> [Task objective] For the records below, give the number of lines containing the word "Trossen" and no other text.
········
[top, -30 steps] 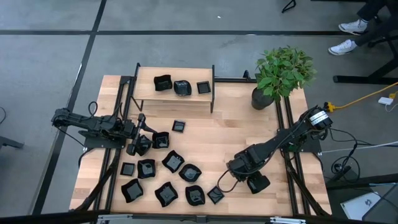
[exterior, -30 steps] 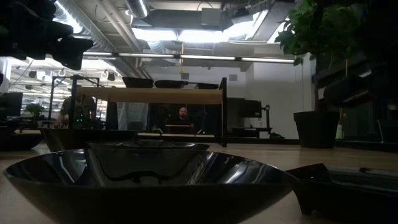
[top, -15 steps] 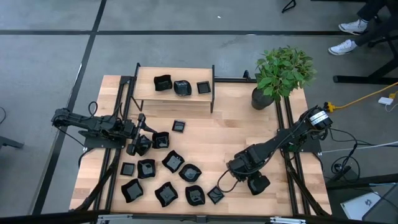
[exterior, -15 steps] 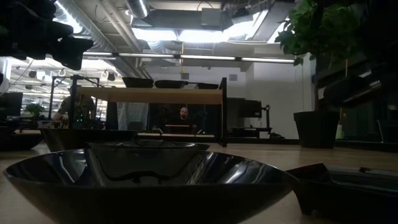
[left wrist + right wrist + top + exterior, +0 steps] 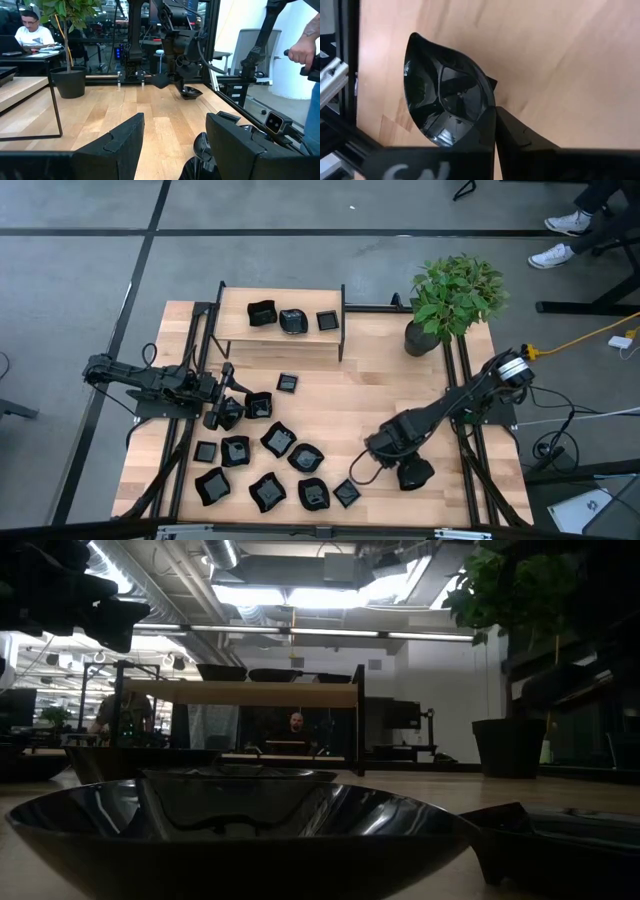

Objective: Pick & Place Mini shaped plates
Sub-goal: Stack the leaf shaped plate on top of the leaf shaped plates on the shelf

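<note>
Nine or so mini shaped plates point(image 5: 262, 465), glossy black with shallow raised rims, lie on the pale wooden bench point(image 5: 340, 405) between the two arms, three more on a shelf point(image 5: 283, 332) beyond. Right end effector point(image 5: 492, 117) is clamped on a leaf-shaped plate point(image 5: 445, 92), pointed at one end. Left end effector point(image 5: 172, 137) stands apart, empty, beside a square plate point(image 5: 259, 406).

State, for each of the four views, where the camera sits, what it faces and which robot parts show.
High: overhead; table, both arms.
Low: table height; nearest plate, shelf.
Left wrist: left tool open; right arm beyond.
Right wrist: right tool shut on leaf-shaped plate.
Shared: potted plant, high and left wrist.
</note>
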Available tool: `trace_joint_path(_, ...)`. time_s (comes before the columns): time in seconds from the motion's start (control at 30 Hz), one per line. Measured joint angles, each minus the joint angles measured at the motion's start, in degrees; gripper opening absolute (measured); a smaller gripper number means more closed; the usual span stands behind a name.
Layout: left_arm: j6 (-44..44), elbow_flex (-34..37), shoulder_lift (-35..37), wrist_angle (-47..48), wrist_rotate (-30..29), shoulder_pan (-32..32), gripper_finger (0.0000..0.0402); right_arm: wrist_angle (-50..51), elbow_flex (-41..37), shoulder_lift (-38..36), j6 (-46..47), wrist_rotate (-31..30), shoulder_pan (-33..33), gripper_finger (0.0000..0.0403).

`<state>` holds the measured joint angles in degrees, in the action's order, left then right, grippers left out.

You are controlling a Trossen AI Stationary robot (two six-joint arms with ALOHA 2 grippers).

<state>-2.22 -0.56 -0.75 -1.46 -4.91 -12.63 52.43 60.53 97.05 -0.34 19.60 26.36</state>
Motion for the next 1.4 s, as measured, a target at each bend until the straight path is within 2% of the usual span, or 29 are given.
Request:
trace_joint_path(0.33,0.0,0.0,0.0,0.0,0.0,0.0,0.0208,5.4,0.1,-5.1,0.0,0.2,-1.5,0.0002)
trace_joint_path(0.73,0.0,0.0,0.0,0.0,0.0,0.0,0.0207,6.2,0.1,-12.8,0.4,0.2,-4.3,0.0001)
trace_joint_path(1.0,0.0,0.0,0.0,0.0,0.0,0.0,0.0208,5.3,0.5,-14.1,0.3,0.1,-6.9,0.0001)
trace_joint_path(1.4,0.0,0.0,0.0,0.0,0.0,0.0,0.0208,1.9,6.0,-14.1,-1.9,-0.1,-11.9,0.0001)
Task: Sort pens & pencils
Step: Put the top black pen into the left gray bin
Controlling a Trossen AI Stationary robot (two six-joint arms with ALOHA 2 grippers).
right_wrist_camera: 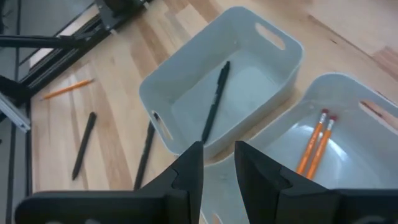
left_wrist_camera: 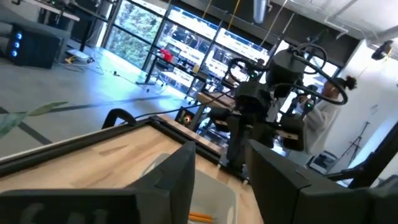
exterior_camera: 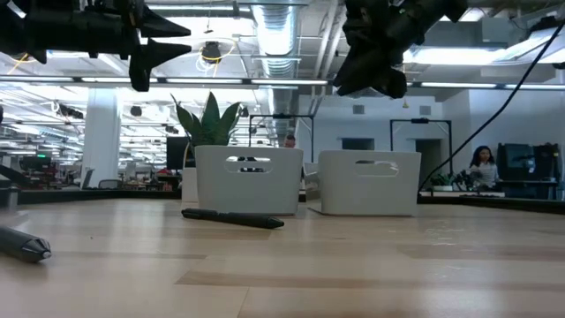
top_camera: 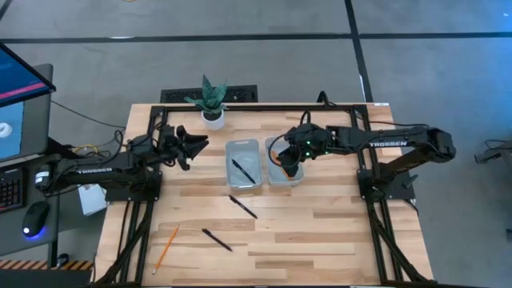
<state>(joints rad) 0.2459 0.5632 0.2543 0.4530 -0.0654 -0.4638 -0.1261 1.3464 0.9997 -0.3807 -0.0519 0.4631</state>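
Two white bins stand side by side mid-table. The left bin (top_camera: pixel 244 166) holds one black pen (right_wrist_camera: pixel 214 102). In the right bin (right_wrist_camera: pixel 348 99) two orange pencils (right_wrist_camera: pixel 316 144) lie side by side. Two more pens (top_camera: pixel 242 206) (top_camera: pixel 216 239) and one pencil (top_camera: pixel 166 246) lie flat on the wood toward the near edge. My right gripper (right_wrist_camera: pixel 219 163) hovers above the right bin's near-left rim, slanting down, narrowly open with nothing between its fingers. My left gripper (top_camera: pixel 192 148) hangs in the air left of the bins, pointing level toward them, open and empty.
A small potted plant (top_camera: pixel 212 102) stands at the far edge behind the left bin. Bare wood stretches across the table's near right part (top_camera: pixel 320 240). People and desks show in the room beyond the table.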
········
> [Solution for this task] 2